PROMPT
Please give only the number of lines in the listing below that contain "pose".

RECORDED INFORMATION
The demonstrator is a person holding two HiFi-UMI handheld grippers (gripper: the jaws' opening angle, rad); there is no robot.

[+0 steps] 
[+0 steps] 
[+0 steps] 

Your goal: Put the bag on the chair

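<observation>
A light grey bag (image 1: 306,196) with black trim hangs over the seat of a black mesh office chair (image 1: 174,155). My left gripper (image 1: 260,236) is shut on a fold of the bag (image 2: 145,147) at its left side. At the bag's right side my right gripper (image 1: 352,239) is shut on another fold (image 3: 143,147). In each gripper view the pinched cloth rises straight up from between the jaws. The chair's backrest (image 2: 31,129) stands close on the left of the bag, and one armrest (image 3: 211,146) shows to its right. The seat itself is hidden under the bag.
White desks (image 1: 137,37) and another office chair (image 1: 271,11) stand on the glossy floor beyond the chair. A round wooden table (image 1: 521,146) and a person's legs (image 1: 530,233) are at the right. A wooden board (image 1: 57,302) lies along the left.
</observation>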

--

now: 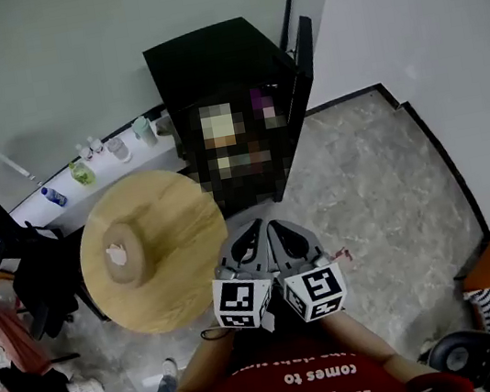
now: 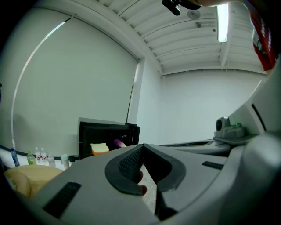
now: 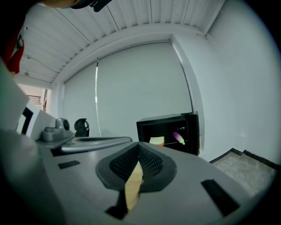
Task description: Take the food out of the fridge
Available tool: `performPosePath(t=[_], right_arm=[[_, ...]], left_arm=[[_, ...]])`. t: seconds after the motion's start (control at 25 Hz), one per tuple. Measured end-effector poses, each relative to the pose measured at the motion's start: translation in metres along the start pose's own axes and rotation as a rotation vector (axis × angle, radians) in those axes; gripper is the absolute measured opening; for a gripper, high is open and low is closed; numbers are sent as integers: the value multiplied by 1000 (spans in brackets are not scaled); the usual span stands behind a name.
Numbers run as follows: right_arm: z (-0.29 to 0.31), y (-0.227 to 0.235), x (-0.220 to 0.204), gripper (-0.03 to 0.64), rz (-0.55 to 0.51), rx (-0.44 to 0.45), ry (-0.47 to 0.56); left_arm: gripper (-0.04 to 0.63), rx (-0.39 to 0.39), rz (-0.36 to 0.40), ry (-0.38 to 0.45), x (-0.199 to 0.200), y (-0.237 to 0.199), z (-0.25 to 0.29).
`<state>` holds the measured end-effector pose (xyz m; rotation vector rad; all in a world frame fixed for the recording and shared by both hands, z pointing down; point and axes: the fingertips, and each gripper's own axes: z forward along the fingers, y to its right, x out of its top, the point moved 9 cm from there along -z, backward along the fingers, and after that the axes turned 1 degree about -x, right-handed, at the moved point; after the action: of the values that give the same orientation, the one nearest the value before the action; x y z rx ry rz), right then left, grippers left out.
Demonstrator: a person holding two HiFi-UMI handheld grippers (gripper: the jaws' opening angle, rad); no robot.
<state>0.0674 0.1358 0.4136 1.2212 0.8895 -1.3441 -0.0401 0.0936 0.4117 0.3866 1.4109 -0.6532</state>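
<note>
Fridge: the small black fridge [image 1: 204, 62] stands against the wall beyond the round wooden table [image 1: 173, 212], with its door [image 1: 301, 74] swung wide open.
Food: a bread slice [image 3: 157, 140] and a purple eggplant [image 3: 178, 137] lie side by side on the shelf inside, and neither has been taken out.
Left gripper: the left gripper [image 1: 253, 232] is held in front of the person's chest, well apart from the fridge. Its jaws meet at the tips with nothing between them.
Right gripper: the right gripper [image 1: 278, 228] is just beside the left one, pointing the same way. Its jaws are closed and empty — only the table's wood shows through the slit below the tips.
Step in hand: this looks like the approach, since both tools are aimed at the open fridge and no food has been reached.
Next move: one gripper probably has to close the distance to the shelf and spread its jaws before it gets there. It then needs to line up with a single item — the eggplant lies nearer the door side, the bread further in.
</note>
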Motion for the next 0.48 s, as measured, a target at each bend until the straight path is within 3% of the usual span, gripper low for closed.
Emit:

OUTPUT FOR THIS EXERCISE
2